• **Task prompt**: Reprint the full listing exactly.

• **Supplied information**:
[Start of Attachment]
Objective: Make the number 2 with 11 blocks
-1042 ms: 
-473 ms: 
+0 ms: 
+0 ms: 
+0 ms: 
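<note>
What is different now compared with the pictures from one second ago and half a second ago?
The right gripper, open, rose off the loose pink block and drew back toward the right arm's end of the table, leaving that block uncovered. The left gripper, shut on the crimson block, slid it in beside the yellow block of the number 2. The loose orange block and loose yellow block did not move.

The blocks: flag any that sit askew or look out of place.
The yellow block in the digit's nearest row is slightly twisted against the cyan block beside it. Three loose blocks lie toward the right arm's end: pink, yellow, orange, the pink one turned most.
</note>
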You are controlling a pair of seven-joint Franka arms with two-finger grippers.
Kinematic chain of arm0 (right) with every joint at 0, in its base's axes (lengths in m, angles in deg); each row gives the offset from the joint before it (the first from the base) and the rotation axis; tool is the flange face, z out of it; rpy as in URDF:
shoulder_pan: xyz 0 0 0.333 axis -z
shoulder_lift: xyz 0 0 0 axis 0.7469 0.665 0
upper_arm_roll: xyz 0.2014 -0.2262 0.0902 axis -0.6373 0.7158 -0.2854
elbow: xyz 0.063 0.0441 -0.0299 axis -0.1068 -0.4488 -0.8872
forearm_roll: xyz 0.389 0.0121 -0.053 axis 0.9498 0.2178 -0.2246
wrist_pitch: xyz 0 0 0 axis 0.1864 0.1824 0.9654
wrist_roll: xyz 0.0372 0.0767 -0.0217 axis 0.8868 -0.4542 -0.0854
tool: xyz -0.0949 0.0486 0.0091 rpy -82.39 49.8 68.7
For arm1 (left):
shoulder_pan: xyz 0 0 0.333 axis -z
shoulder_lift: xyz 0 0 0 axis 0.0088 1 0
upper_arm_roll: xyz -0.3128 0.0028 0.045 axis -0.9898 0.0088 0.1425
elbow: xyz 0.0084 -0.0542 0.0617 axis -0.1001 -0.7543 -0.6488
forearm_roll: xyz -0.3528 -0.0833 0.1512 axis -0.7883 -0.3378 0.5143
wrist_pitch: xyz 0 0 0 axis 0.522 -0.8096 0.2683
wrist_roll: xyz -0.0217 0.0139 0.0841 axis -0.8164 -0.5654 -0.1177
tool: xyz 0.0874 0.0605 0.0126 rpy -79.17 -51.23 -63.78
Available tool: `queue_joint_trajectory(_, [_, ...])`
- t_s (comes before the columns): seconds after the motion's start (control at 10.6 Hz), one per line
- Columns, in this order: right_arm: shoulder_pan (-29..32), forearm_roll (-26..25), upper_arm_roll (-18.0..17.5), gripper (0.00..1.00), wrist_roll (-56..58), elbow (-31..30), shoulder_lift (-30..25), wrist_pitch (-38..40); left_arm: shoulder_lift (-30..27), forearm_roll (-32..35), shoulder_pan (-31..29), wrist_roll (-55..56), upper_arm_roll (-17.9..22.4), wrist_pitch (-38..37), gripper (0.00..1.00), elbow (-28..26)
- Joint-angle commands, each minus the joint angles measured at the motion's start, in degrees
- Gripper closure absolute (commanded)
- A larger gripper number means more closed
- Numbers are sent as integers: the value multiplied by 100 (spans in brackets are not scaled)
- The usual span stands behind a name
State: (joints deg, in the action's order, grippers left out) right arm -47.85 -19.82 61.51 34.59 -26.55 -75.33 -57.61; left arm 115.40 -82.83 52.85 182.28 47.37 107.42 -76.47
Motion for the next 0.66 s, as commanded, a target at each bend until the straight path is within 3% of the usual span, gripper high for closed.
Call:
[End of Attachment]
• **Answer to the exercise**:
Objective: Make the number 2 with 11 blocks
-1042 ms: 
-473 ms: 
+0 ms: 
+0 ms: 
+0 ms: 
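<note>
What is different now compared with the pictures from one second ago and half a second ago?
The right gripper, open, rose off the loose pink block and drew back toward the right arm's end of the table, leaving that block uncovered. The left gripper, shut on the crimson block, slid it in beside the yellow block of the number 2. The loose orange block and loose yellow block did not move.

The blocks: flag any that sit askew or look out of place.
The yellow block in the digit's nearest row is slightly twisted against the cyan block beside it. Three loose blocks lie toward the right arm's end: pink, yellow, orange, the pink one turned most.
</note>
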You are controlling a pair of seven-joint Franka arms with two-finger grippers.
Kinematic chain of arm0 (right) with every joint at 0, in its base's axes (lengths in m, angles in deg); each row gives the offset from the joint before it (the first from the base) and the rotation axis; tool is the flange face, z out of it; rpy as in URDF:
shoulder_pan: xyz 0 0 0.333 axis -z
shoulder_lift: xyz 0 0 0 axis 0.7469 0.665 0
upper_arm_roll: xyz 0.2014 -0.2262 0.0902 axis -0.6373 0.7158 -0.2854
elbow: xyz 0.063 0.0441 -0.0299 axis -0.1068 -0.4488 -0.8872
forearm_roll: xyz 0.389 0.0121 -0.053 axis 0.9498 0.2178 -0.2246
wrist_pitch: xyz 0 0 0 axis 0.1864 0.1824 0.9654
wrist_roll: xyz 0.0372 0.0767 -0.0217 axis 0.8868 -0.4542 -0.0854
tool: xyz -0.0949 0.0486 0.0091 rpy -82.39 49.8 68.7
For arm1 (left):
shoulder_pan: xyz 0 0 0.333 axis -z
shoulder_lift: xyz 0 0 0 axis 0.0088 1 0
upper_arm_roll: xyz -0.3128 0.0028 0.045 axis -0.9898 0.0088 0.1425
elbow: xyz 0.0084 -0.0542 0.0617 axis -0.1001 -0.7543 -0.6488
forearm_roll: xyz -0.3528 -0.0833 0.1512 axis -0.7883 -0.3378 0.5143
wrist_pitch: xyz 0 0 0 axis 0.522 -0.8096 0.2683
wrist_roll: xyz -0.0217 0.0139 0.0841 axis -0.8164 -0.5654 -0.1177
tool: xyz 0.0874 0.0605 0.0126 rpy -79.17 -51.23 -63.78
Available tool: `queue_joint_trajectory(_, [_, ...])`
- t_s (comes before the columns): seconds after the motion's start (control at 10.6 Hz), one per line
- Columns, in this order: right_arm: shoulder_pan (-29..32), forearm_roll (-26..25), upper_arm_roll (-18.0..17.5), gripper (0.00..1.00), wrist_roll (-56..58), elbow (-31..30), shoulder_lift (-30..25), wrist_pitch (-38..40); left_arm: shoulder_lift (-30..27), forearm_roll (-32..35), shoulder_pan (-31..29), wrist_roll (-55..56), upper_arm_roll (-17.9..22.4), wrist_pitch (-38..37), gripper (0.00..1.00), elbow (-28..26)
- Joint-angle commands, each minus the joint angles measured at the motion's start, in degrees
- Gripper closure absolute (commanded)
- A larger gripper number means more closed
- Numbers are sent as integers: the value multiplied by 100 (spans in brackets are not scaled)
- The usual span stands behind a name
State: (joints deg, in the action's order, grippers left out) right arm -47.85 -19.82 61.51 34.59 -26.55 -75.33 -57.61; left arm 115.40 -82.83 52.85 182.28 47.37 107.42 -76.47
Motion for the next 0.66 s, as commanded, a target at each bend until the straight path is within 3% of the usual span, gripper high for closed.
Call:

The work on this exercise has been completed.